How do you assure your quotes are better than those of close competitors whilst satisfying market rates and all so too keeping tabs on inhouse situation?
Although benchmarking is somewhat a reliable tool when looking to keep up with competitor pricing - such isn't always the best strategy when looking to be on top of your game, as economies of scales tend to differ and the market environment ever changing - where rates are concerned - at which take a toll on commodity valuation.
Competitors with greater economies of scale may employ pricing strategies that are ignorant of market as well as cost based indicators all in purpose of driving the competition out of business.

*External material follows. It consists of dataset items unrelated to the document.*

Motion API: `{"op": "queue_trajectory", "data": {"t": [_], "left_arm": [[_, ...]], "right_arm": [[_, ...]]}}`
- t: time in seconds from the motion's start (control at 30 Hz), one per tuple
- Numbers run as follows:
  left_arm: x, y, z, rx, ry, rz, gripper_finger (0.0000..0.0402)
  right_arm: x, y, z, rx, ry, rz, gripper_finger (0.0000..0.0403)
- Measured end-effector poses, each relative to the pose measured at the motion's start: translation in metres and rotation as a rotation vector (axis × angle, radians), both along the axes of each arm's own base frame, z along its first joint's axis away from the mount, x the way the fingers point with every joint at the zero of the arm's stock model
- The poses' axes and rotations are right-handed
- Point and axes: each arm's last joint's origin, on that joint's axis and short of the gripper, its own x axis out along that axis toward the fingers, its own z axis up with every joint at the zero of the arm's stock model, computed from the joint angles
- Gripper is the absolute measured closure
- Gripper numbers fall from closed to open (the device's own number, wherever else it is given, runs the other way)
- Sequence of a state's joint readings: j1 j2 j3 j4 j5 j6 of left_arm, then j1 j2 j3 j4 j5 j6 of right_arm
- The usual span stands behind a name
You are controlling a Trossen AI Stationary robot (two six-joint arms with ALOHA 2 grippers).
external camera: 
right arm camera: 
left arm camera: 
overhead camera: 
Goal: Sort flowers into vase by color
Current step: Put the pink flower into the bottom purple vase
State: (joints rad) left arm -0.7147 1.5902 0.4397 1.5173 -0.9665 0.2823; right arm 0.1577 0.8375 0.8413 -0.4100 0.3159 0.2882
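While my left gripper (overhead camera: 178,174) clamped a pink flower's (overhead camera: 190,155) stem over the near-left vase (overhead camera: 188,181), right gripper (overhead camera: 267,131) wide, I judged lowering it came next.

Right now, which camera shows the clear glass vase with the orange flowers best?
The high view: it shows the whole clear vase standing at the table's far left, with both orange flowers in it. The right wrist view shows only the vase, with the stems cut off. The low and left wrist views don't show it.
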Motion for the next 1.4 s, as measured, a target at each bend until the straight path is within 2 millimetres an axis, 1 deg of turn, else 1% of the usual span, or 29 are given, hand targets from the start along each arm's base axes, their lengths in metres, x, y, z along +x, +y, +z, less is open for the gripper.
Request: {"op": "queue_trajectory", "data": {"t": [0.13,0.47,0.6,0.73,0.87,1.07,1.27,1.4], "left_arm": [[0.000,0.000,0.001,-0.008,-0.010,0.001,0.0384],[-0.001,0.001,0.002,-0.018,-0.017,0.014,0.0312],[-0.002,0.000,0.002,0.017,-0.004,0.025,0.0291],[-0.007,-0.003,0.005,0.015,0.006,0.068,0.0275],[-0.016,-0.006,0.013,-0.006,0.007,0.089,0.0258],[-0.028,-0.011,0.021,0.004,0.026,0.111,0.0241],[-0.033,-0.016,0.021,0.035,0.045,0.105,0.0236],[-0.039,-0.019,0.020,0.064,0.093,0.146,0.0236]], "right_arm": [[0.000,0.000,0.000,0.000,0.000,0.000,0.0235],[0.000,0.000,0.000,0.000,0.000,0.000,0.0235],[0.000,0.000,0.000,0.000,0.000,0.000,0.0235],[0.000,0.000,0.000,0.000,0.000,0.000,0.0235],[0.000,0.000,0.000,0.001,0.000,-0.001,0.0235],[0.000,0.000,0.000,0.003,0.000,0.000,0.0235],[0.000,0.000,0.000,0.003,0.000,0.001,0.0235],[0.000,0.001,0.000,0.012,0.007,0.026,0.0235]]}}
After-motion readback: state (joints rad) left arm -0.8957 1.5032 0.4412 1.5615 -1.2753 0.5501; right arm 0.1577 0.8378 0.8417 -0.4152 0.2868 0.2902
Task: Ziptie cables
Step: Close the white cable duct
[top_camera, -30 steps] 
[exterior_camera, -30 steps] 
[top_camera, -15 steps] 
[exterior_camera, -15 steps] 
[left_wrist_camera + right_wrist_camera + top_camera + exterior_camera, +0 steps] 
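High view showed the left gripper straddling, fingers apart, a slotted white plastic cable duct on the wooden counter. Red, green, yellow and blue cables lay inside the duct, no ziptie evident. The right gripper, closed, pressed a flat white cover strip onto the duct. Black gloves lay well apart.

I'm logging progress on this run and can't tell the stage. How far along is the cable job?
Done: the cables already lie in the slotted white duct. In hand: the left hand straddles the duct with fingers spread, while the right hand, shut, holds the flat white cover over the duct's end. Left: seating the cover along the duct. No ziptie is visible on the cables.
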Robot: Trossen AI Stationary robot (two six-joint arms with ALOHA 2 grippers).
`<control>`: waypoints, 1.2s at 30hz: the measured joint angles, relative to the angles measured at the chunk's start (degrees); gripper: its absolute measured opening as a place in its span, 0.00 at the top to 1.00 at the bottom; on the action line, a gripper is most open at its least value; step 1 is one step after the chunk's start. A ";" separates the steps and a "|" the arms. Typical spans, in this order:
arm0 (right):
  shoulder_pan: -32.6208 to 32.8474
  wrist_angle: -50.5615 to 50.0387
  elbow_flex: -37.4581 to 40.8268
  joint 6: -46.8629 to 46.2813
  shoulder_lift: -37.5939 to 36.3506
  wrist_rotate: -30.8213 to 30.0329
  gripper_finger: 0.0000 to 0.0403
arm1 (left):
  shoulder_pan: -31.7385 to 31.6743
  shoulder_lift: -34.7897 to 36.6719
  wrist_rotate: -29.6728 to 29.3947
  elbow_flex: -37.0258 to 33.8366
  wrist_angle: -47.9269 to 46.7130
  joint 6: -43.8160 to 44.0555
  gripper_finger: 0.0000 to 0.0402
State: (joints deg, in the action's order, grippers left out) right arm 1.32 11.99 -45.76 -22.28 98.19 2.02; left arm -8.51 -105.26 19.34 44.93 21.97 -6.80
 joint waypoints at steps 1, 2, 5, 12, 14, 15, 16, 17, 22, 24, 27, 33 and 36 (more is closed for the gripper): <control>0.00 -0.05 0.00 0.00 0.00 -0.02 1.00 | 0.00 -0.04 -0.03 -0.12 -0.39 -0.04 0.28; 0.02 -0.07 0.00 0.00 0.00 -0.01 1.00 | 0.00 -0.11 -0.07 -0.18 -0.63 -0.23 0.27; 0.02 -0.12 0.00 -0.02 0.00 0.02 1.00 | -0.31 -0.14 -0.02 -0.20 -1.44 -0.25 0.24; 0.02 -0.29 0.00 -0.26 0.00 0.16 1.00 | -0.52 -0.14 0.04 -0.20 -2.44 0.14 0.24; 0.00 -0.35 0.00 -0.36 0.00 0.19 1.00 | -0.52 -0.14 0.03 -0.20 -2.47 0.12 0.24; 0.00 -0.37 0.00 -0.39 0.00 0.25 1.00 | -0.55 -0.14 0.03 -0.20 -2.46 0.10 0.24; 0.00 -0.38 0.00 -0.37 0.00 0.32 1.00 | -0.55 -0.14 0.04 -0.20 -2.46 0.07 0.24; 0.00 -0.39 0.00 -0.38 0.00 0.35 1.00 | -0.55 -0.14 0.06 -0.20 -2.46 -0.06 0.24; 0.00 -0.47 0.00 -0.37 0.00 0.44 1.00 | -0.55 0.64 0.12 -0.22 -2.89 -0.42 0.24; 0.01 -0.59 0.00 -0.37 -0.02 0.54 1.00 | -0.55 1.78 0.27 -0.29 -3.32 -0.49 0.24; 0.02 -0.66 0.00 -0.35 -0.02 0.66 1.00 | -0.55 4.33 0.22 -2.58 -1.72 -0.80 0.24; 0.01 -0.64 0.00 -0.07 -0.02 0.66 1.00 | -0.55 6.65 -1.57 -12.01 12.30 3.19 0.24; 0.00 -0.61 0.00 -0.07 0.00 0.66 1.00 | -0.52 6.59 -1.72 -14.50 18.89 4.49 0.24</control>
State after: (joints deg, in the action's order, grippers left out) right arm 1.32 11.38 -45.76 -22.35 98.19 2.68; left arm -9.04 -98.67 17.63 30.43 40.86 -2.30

With such, benchmarking becomes redundant - atleast in the long run, as operational shortcomings are subsequent where looking to imitate without operational capacity to drive costs down.
To answer the question - no 'one trick pony' is of avail.
A solid strategy ought to entail product quality as the basis of pricing mechanism, with a lean and mean approach in regards to channels of production where sourcing is concerned and so too distribution measures to keep margins and costs favorable.
Cost based pricing of quality product ought to see a core loyal customer base that gravitate to the products bearings rather than price. Capitalizing on competitor strategy then becomes secondary so as to either attract new customers on various instances such as on a seasonal basis whilst too employing adjustments in accord to market rates.
In short, a solid pricing mechanism will look capitalize on quality and margins at which become a basis to modify in accord to market situation and competitor activity.